What they advocate is a more inclusive educational model. Within the present model for consideration, they consider that: More complex aspects of Indigenous health work go unrecognized. More importantly the skills are couched in prescriptive language, thus leaving little room for the natural creativity in behaviour that one would expect in a true professional.

Perhaps a more comprehensive approach is to expand the concept of competencies to include cognitive and academic skills as well basic vocational skills.

Globalization redefining education Significantly, this argument connects with the much broader phenomenon, which is increasingly affecting all societies to varying degrees, ie. a global economy and informatics characterised by an unprecedented flow and exchange of capital, information and cultural communication (Featherstone 1990; Castells 1996; Tomlinson 1999).

This is a crucial issue not often considered in regard to future educational models for Aboriginal Health Workers, yet it is increasingly leading to a world wide transformation of all work and employment practices. There is a justified concern therefore, that just as Aboriginal Health Workers are 'catching up' with education and 'qualifications', they are already being left behind in an age in which vocational qualifications and educational models are being challenged and necessary skills are being redefined (Forester 1985; Castells 1996; Carnoy 1998).

Central to the new globalised informatics economies are new ways of attaining knowledge (Castells 1996). In this information explosion, both the transmission mode and interpretation of the nature of knowledge itself is being redefined (Carnoy 1998). Consequently, it is becoming virtually impossible for any professional in any field to fully know a field. As in all other professional areas, the emphasis in the health professions has moved to problem solving and information literacy.

Any competency based approach to education and training for Indigenous health workers as a path into the future, needs therefore to incorporate or interlink with the kind of education which health practitioners will increasingly need in a globalized world. In that future, the domain of knowledge which practitioners possess, may ultimately be less important than their understanding of 'how to gain knowledge', through a process of 'critically assessing' as well as 'accessing' globally available information.

What new challenges then, will Aboriginal Health Workers along with other health practitioners, have to face as globalization increasing impacts upon educational and employment practices, and what will this signify for the kind of education which they will require in the future? While 'professionalism' has been traditionally organised around the ownership of a particular area of knowledge and expertise, the informatics revolution will increasingly change these aspects of both professional practice and education.

The health professional's competency package of the of the future 'will be constantly expanding and changing to stay current with the rapid degree of technological change and the institutional and organisational changes that accompany it' (Neubauer and Mullavey-O'Byrne, forthcoming).

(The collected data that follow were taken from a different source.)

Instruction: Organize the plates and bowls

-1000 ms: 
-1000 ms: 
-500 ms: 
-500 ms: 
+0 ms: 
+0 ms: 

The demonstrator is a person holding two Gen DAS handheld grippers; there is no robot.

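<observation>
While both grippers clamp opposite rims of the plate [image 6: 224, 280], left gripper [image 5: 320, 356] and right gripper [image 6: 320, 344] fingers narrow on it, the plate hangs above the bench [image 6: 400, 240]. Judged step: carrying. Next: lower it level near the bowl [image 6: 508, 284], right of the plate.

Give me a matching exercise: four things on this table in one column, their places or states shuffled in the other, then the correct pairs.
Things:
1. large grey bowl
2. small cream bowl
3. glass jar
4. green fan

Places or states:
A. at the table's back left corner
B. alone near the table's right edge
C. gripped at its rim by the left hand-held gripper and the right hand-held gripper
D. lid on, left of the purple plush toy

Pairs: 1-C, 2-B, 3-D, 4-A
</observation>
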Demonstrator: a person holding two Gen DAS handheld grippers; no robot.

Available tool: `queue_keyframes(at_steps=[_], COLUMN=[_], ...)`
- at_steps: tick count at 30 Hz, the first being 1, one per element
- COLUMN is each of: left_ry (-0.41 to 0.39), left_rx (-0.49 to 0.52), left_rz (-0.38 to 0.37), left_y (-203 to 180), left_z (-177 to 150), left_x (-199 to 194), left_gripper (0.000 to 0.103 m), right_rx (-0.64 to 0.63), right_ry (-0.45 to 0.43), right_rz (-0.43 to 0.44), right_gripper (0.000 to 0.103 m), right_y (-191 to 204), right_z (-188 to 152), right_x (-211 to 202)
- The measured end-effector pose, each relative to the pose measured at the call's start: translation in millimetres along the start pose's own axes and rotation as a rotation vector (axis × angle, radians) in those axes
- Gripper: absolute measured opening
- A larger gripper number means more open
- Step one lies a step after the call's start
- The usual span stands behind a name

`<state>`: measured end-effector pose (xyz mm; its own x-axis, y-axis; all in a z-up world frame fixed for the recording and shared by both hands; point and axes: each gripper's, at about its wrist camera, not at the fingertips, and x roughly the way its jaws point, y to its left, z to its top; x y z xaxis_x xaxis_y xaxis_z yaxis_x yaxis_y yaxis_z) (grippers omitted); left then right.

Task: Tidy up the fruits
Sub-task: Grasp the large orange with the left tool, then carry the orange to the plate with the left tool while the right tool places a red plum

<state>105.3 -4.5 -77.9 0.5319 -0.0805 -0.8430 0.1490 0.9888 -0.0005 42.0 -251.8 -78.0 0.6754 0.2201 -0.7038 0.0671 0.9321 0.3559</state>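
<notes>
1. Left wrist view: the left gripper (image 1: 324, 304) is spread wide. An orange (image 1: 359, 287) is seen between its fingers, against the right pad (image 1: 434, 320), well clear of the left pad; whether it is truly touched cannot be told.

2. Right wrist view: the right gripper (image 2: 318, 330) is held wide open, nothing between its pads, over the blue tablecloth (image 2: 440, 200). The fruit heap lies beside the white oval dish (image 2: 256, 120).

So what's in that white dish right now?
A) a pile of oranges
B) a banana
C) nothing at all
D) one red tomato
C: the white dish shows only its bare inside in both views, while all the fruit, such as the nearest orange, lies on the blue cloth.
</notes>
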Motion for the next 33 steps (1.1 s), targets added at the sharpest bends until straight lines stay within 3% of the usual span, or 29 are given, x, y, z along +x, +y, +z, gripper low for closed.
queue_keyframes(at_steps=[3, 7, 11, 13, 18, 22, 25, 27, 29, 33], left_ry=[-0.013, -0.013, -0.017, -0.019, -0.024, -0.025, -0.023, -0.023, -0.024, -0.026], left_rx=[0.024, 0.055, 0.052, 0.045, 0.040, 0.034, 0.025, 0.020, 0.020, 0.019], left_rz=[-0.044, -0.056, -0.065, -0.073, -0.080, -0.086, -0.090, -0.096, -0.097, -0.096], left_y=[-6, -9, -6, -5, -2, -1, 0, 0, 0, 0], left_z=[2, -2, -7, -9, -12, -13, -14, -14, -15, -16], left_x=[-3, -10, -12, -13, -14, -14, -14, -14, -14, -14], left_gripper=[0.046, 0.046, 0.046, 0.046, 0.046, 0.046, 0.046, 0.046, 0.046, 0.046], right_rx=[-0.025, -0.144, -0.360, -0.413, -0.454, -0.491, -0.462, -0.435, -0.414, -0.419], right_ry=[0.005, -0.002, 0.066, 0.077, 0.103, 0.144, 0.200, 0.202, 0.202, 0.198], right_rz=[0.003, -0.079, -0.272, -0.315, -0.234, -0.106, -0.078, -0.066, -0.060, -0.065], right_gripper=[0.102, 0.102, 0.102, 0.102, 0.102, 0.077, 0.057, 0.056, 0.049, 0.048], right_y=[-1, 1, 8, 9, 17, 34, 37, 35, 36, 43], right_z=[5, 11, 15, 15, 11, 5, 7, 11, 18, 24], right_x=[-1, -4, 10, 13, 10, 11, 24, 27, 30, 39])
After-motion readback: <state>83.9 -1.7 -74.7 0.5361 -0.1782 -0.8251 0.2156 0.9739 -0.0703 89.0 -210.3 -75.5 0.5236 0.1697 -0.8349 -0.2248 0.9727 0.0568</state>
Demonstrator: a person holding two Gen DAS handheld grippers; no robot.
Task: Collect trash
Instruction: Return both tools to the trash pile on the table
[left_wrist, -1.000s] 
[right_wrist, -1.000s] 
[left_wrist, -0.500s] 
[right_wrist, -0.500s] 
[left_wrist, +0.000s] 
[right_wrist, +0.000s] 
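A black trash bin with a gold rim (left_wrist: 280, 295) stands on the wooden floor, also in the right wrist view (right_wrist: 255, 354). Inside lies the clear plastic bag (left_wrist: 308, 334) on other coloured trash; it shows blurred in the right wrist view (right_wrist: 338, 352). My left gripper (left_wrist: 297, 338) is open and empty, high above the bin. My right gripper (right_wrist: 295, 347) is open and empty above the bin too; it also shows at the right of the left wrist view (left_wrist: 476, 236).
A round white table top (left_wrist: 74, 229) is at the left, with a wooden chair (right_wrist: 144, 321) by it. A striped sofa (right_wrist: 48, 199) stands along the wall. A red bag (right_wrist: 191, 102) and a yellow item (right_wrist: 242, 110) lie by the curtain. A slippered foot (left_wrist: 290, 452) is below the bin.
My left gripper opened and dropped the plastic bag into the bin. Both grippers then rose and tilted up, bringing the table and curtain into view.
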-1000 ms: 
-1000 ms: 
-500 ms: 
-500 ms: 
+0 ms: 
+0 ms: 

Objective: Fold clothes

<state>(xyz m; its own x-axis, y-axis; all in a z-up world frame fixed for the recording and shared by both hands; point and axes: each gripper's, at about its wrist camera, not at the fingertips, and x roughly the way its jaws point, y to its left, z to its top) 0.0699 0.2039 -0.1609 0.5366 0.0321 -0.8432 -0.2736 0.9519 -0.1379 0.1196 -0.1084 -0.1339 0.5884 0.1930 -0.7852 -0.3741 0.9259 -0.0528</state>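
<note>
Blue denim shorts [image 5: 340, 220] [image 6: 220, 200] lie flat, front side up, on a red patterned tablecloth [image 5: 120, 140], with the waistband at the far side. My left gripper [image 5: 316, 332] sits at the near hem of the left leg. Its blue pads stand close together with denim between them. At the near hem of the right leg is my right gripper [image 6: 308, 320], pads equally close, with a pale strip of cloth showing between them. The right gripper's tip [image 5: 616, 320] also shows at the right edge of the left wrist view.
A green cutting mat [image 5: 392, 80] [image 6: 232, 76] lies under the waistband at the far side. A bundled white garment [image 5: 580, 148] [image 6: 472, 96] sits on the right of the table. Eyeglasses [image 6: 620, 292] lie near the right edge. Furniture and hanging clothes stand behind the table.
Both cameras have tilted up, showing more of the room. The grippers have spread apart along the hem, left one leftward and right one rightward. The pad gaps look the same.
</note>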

Newly valued skills in graduates therefore particularly include the ability to access and assess information, communicate and respond quickly, change with a changing world, and use the knowledge gained to problem-solve effectively.

Informatics and Indigenous responses For Indigenous people, this scenario is further complicated by the challenges which globalization presents to cultural and local community identity. Many authors have discussed in both academic and popular literature, the threat of a reduction in cultural diversity as an inevitable consequence of the processes of globalization (for some examples, see Friedman 1997; Neubauer 1999; Tomlinson 1999; Zwingle 1999; Klein 2000).

In this regard, Neubauer (1999) argues that the loosers in this process will be those groups, which are already socially disadvantaged since: Virtually everywhere the politics of inequality is played out on a field of race and colour, the new politics of inequality becomes equally a new politics of race

Within this scenario, Indigenous groups are potentially positioned in terms of increasing disadvantage. However, the benefits of globalization have not been entirely lost to Indigenous peoples. One of the surprising developments of the past 10 years has been the growth of a vigorous worldwide indigenous movement utilising the latest technology.

A notable example is the explosion in 'Indigenous' websites. One Australian register http://www.koori.usyd.edu.au/register.html; lists 350 such sites just in Australia. Nor has Indigenous web communication been limited to culture and education. Tourism and commerce have also been a strong focus. In regard to national and international communication, the use of video-conferencing, Indigenous radio and television stations have led to enhanced communication between disparate and isolated and communities in Australia (Langton 1993, p.59). Moreover, the growth of website development across the globe in recent years has encouraged the building up of networks and the fostering of cultural exchanges between Indigenous people and their global communities. An example of this can be seen in the 'Building Bridges' website from The First Nations Longhouse at the University of British Columbia (http://www.health-sciences.ubc.ca/iah/bridges/index.html). Here, a 'Global Outreach Students Association' has been developed. Such networking and exchange can be a powerful influence for Indigenous communities.

With this focus on 'connectivity' (Tomlinson 1999), has come an increasing interest in sharing Indigenous knowledge in seeking solutions to health problems. Aboriginal controlled health ultimately involves Aboriginal health professionals who are adequately resourced to seriously tackle community education and development (ATSIC 1994; O'Neil 1995; Kunitz & Brady 1995). What is needed in Australia is a radical shift in approaches to Aboriginal health and education, which will allow an incorporation of the benefits of globalization to improve Aboriginal health. Such a shift is not advanced by globalization trends because they tend to diminish political will and equity in funding for disadvantaged groups. But ultimately such a shift requires the development of social-institutional collaborations that defy the current course of economic rationalist diminishment of public social justice discourse, and subvert these globalization trends for a socially expansive discourse.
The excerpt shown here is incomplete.